France reports first case of deadly SARS-like virus

France's health ministry on Wednesday reported the country's first case of a new SARS-like virus that has so far killed 18 people, mostly in Saudi Arabia.

A 65-year-old man who came back to France from a holiday in Dubai was diagnosed with the deadly novel coronavirus, and is in intensive care in a hospital in the northern city of Douai, the ministry said.

"This is the first and only confirmed case in France to date," it added.

The unnamed patient, who was in Dubai from April 9 to 17, has been placed in isolation and is being given respiratory assistance and blood transfusions.

He is due to be transferred to a hospital in the bigger city of Lille, "as we have to put in place very specific measures to enable him to breathe," said Patrick Goldstein, in charge of emergency services in the region.

The virus, known as nCoV-EMC, is a cousin of Severe Acute Respiratory Syndrome (SARS), which triggered a scare 10 years ago when it erupted in east Asia, leaping to humans from animal hosts and killing some 800 people.

It was first detected in September 2012 and since then more than 30 cases have been reported in different countries, with 18 deaths. But the French health ministry says it does not appear to be very contagious.

While it has been deadliest in Saudi Arabia, where 11 people have been killed by the virus, other cases have been reported in Jordan, Germany, Britain and now France.

According to the ministry, most of those affected had "spent time, before the symptoms appeared, in one of the countries of the Arabian Peninsula or in neighbouring countries."

Like SARS, the new virus appears to cause an infection deep in the lungs, with patients suffering from a temperature, cough and breathing difficulty, but it differs from SARS in that it also causes rapid kidney failure.

According to Goldstein, the lungs of the patient in France are no longer working properly, and cannot pump oxygen to his tissues or organs without respiratory assistance.

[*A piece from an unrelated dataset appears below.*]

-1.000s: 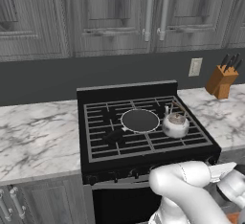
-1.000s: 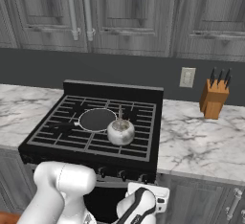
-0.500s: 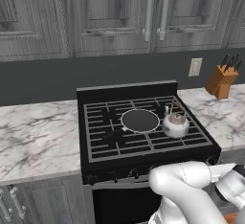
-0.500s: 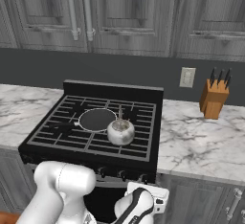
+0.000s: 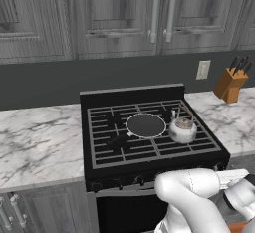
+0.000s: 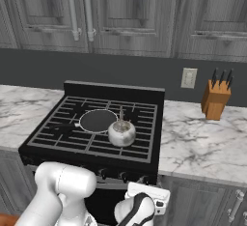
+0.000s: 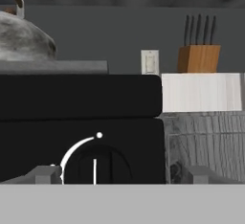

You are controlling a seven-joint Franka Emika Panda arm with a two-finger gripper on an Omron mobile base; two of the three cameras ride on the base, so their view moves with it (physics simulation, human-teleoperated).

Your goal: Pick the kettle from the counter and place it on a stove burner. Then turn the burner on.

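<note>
Hand view had the gripper (image 7: 122, 175) low at the stove front, jaws spread wide w/ nothing between them; grey fingertips (image 7: 47, 174) sat either side of a black burner knob (image 7: 97, 165) w/ a white arc and dot around it. Knob looked close but contact couldn't be judged, poss. just short of it. Kettle (image 5: 182, 129) stood upright on the stove burner (image 5: 196, 138) at the front right of the cooktop, right beside the round dark disc (image 5: 145, 125) in the middle. Right base view showed the kettle (image 6: 121, 132) apart from the arm. Counter (image 6: 202, 143) lay either side of the stove; knife block (image 6: 215, 99) at the back right by a wall outlet (image 6: 188, 77).
</note>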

Authorities say the man went to the emergency room in a hospital in Valenciennes, another northern city, on the night of April 22-23 for a digestive disorder. At the time, he had no obvious respiratory problems.

But he deteriorated and was transferred to intensive care in Douai, where doctors found his respiratory system had been damaged. The nCoV-EMC diagnosis was only confirmed on Tuesday.

The World Health Organisation does not so far have enough information to determine how the new virus is transmitted or from where it originates, but it has called for international vigilance.

French authorities are looking for anyone who may have had contact with the patient, but so far, none of those close to him appear to have the virus.

Coronaviruses are a vast array of viruses that can cause all sorts of illnesses, from the common cold to SARS.